**Brief:** Repeat the records below line by line, exactly, finishing on the line that contains "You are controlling".

**Material for this task:**
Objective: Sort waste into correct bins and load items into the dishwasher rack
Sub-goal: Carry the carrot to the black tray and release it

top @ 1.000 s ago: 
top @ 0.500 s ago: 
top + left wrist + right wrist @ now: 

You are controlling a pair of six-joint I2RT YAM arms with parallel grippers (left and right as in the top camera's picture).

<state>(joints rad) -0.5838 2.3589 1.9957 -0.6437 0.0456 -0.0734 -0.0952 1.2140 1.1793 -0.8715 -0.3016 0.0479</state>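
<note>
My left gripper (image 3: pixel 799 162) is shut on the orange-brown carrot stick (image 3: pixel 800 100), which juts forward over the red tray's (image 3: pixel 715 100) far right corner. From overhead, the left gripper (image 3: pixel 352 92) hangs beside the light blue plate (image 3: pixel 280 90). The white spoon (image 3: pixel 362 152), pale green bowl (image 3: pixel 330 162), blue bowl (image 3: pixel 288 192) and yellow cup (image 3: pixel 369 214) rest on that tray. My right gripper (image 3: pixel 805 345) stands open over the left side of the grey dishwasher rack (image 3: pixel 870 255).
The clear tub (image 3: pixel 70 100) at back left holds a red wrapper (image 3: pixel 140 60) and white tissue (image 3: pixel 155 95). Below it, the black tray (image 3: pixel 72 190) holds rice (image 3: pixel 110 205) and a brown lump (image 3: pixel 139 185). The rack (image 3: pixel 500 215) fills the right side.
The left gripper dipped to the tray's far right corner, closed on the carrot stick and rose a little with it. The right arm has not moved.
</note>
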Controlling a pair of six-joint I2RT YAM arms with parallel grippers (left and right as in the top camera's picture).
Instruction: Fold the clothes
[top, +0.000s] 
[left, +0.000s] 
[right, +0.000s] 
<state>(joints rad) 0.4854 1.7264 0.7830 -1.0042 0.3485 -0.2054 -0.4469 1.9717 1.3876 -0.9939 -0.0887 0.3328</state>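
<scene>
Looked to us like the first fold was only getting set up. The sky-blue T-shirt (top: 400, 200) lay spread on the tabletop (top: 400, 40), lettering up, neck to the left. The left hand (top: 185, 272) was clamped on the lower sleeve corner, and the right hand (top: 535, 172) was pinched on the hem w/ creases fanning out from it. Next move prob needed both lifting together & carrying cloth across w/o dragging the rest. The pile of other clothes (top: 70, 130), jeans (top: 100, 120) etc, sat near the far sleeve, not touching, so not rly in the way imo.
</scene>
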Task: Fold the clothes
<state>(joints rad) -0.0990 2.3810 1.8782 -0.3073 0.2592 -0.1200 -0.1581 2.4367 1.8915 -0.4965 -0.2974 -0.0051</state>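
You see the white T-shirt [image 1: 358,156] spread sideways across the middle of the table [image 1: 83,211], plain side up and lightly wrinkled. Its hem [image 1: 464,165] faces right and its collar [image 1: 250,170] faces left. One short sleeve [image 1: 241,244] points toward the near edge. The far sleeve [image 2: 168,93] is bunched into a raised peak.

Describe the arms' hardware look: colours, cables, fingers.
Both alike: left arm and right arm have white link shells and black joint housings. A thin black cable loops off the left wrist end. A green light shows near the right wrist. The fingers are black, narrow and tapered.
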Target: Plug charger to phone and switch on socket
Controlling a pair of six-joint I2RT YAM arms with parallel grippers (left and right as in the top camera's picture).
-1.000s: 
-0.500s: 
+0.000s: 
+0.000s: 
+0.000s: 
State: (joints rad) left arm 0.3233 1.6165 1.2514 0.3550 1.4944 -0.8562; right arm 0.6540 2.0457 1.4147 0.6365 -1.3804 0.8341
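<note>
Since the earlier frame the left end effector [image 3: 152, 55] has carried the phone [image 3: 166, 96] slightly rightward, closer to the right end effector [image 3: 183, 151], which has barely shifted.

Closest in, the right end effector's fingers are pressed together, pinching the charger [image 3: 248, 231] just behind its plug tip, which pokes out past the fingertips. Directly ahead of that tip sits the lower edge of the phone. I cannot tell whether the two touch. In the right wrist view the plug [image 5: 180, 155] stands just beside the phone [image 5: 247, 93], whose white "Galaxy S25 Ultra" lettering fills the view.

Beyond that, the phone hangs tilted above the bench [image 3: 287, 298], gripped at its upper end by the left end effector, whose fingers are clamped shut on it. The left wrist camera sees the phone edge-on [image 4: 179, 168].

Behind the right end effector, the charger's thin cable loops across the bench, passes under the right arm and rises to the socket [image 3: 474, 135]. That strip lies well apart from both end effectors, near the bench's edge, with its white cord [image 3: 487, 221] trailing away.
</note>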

**Exercise solution:**
Objective: Sort waste into correct bins and load items into the dishwasher rack
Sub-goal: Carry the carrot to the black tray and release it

top @ 1.000 s ago: 
top @ 0.500 s ago: 
top + left wrist + right wrist @ now: 

You are controlling a pair of six-joint I2RT YAM arms with parallel grippers (left and right as in the top camera's picture).

For this exercise, nothing more is required.